Nonetheless, for weeks after meeting Didi’s former husband, I continued to stew over his callous behavior. Had other toxic behaviors at home somehow tipped the balance when Didi’s blight first began to stir? This theory was impossible to test. Gender inequity, on the other hand, is not. According to recent studies from endemic locales, leprosy’s famous stigma still injures women far more than men, its price measured in everything from complete ghettoization to removal of children, exclusion from work, and prohibitions against sharing household utensils.
Then I had another crazy idea. Because nearly all of our Los Angeles patients are immigrants, had some of them succumbed to leprosy, in part, because they had left all things familiar and safe? In such an inconsistent disease, how could one ignore unseen, emotional contributions to the cryptic interplay of macrophages and lymphocytes, molecules, and receptors? Even in our busy clinic, we always asked about stress when trying to parse our patients’ clinical see-saws.
In recent years, social determinants of disease have come to include income, early childhood development, education, employment, housing, gender, and race. “Social epidemiology” goes further, stating that two or more variables can, at times, act together to bend a health outcome. Someday, I fantasize, students of infectious disease will consider nontraditional variables in patients with leprosy who are profoundly isolated, work two or three jobs, or must silently confront other obstacles and challenges while gaining their first precarious footholds in a new country.
Meanwhile, there’s the human paradox of this infection historically freighted with pain. Even while battling its microbe and mitigating its damage, modern leprosy doctors witness recoveries shaped not only by drugs but by courage and faith. These are the qualities I first observed and remember clearly from a long-ago rotation in Carville, Louisiana (the former site of the U.S. Public Health Service Hospital for Hansen’s Disease). Forty years later, my colleagues and I witness the same inspiring traits in nearly every patient we see at our weekly clinic.

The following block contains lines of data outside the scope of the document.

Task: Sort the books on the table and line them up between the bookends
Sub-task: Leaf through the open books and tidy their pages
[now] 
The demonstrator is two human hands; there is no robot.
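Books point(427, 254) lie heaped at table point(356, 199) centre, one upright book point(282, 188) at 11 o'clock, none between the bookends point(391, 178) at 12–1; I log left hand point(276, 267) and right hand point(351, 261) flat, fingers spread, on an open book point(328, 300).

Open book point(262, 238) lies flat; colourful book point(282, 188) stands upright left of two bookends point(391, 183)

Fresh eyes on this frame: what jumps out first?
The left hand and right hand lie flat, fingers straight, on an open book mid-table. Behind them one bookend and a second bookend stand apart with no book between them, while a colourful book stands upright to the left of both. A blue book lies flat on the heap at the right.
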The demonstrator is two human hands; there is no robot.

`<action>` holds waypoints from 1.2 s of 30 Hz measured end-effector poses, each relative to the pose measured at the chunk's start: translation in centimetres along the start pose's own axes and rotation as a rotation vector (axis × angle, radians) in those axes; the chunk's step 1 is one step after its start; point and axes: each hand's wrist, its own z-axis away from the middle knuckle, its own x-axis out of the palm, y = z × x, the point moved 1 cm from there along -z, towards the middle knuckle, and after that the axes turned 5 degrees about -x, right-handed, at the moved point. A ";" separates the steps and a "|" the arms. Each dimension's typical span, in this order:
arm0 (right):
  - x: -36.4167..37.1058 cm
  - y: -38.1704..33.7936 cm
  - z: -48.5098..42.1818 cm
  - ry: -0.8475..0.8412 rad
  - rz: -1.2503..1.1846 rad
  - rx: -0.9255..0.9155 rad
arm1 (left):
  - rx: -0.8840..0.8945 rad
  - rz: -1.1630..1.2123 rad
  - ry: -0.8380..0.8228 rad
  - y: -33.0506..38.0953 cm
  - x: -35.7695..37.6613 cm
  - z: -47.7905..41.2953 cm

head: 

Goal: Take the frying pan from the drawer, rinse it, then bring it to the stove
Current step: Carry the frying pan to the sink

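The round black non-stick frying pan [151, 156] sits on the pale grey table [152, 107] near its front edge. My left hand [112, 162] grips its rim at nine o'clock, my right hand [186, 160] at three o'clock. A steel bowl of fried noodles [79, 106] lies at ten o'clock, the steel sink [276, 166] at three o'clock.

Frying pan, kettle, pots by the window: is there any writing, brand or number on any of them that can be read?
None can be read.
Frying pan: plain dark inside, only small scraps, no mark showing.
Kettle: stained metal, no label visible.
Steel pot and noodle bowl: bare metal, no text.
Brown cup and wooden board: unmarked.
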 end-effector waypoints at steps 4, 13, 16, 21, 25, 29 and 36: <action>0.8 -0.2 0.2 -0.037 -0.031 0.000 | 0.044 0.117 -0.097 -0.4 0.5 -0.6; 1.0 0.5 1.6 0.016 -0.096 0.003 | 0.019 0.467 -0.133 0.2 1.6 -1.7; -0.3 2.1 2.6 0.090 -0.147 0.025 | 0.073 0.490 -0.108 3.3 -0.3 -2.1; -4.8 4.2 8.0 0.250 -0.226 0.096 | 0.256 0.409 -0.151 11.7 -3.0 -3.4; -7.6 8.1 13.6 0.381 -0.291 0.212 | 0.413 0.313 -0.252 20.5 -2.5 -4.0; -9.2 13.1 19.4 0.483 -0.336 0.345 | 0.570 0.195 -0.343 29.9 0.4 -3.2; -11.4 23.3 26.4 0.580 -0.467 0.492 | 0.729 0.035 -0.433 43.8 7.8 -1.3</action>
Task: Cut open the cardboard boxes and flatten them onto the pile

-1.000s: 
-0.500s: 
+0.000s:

Didi is no exception. Eighteen months following her diagnosis, she is much improved despite the occasional whiplash of her illness. She has also remained single and resilient while studying online, acquiring new skills, and pursuing new dreams. In fact, our patient embodies everything one might hope to find in a modern global citizen and medical survivor. Finally, although her russet-brown skin still shows traces of her early, exotic lesions, Didi never fails to express thanks each time we see her.
We respond in kind, for we have shared in something almost sacred while watching her cross to safety as a woman, an immigrant, and a person with leprosy. Not that long ago, as we rarely say out loud but never forget, her journey might have led to a far different place.